Description of problem: Using ML2 with openvswitch and sriovnicswitch Mechanism drivers and the same Physical Function for both SR-IOV and openvswitch . Launching an instance with an OVS interface just after the Physical interface driver is loaded results with no IP for the instance. When launching an instance with a VF (vnic_type=direct) as an interface I get an IP from DHCP and now the first instance also gets IP. Version-Release number of selected component (if applicable): RHEL7.0 igb 3.10.0-123.13.1.el7.x86_64 openstack-neutron-2014.2.1-2.el7ost.noarch openstack-neutron-openvswitch-2014.2.1-2.el7ost.noarch How reproducible: Steps to Reproduce: 1. Configure ML2 with the openvswitch and sriovnicswitch mechanism drivers. 2. Configure SR-IOV and openvswitch on each compute node. 3. Launch and instance and verify the instance has no IP. 4. Launch a second Instance with port with vnic_type=direct. The second Instance gets an IP as well as the first one. Actual results: Expected results: Additional info: The above happens for the instances with openvswitch Interfaces after the igb driver is loaded. When launching instances with 'SR-IOV' interface using the same PF there is no problem until the driver is reloaded again.
FWIW, I have no idea what ML2 and sriovnicswitch is. If this is suspected to be a kernel or openvswitch problem, please provide the networking configuration etc. as usual when reporting kernel bugs.
This behaviour results from misconfiguration of openvswitch by the reporter.

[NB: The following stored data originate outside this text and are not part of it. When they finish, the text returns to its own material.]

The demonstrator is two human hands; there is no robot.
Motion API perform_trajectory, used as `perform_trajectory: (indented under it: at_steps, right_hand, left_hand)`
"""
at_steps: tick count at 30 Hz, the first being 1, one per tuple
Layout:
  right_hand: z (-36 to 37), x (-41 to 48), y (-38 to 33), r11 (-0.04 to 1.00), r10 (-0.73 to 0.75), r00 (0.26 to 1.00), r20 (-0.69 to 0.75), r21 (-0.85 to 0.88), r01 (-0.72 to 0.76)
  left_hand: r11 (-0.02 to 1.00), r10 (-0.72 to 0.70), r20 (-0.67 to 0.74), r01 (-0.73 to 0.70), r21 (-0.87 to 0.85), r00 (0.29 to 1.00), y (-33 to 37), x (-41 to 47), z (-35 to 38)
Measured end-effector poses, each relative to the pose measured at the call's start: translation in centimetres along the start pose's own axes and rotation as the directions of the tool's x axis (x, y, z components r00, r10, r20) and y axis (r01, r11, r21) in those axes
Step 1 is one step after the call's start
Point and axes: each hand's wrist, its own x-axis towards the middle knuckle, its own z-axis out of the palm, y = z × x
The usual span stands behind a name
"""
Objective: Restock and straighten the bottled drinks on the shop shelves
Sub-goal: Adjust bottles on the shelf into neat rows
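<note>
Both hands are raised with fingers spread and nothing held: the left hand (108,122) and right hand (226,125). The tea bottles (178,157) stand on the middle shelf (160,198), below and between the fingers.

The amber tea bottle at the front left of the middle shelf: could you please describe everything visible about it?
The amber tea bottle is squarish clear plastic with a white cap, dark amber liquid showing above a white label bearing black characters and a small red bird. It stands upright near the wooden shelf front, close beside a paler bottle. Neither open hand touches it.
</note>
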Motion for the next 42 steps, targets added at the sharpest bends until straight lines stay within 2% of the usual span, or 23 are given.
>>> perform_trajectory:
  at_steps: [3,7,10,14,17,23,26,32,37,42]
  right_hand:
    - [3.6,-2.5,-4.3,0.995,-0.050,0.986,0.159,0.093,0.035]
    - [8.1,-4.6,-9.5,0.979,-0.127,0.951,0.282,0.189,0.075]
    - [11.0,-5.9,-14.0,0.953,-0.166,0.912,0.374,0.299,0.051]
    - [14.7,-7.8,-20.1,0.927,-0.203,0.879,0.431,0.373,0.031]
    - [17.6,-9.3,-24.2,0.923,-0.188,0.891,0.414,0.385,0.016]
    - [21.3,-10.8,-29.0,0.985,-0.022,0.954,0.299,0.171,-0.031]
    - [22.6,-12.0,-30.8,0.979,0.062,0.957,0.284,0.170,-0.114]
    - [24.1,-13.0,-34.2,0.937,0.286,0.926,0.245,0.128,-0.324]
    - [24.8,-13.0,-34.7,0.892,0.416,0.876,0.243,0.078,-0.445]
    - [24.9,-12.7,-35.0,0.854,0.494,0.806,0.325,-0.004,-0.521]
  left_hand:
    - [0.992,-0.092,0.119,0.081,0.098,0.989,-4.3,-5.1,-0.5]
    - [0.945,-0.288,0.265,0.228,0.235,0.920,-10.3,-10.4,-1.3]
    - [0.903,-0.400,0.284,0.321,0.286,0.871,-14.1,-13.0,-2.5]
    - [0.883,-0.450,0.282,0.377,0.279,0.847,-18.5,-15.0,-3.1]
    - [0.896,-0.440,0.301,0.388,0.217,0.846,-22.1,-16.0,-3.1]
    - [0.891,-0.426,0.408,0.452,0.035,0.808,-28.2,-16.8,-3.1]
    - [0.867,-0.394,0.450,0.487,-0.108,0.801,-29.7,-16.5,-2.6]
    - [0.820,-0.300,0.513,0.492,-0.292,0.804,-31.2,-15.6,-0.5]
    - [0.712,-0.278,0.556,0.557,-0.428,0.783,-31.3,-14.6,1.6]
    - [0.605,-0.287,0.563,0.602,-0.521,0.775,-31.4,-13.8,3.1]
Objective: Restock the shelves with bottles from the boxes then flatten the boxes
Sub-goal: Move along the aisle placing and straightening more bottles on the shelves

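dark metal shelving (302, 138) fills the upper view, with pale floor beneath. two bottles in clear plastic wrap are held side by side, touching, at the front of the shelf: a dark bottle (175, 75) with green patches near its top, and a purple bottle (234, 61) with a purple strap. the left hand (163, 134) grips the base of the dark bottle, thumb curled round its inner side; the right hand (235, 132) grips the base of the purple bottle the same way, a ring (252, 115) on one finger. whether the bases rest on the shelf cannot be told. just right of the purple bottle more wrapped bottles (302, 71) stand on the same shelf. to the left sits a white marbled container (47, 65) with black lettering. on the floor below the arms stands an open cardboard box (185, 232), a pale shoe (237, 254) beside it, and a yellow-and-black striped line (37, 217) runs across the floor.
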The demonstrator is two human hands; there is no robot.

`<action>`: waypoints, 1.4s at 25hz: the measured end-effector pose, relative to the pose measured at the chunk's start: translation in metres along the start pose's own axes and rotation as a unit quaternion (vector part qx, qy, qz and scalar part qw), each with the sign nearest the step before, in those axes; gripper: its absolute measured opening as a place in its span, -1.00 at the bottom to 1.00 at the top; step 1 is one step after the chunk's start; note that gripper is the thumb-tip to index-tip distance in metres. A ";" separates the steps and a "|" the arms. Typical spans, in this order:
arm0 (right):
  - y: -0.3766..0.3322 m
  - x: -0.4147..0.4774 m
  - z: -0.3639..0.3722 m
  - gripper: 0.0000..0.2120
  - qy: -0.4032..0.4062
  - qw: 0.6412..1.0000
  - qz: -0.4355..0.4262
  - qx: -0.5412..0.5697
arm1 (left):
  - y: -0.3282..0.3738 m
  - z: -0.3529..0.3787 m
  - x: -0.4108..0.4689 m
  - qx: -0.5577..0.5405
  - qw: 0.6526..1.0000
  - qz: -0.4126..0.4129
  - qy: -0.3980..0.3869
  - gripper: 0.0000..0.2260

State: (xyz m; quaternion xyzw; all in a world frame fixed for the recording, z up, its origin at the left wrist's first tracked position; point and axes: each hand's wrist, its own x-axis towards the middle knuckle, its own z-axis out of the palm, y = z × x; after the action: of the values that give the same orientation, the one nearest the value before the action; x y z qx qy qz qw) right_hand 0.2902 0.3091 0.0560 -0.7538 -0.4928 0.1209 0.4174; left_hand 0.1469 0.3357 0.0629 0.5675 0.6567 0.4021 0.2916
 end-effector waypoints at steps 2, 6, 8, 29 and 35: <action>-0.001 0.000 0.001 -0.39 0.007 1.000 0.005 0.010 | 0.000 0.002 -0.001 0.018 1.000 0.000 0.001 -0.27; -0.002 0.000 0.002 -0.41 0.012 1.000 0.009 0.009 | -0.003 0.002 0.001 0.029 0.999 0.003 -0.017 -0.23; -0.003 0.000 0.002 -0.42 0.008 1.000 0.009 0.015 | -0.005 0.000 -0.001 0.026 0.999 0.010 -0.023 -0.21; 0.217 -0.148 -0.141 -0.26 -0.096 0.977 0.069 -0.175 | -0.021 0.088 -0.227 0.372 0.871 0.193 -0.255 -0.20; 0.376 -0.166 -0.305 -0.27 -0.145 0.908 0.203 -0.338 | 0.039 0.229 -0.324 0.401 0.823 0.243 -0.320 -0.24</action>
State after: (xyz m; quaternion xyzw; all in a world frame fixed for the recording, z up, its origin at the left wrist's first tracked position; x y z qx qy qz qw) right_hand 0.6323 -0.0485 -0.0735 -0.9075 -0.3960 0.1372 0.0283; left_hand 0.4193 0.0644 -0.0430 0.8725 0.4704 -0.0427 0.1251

The reporter was not at fault! A nice catch, IMO. Itzik demonstrated the problem to me and I am convinced he is onto something. If the order of operations is significant, I feel it is worthwhile to rule out the possibility that manipulating the root PCI device that is bridged to OVS as a source of problems. There were several msgs in the dmesg about the PF being in resetting state. While it isn't clear that they would be related I wonder if OVS ignores the interface until it is reset by configuring the VF. I wouldn't rule out igb or device issues either, but it seems a bit of a stretch. Perhaps a useful test would be to not bridge the interface and see if it can be assigned an IP (or a VLAN interface with an IP) that it has access to and see if communication can occur before the VF is configured. If it doesn't work, it is a pretty clear indication that something is wrong with our use of the card. Unfortunately it is not nearly as definitive if it does work. A second test would be to configure it as is and manually add an interface to br-vlan with segment ID of 80, give it an IP and see if communications work over that.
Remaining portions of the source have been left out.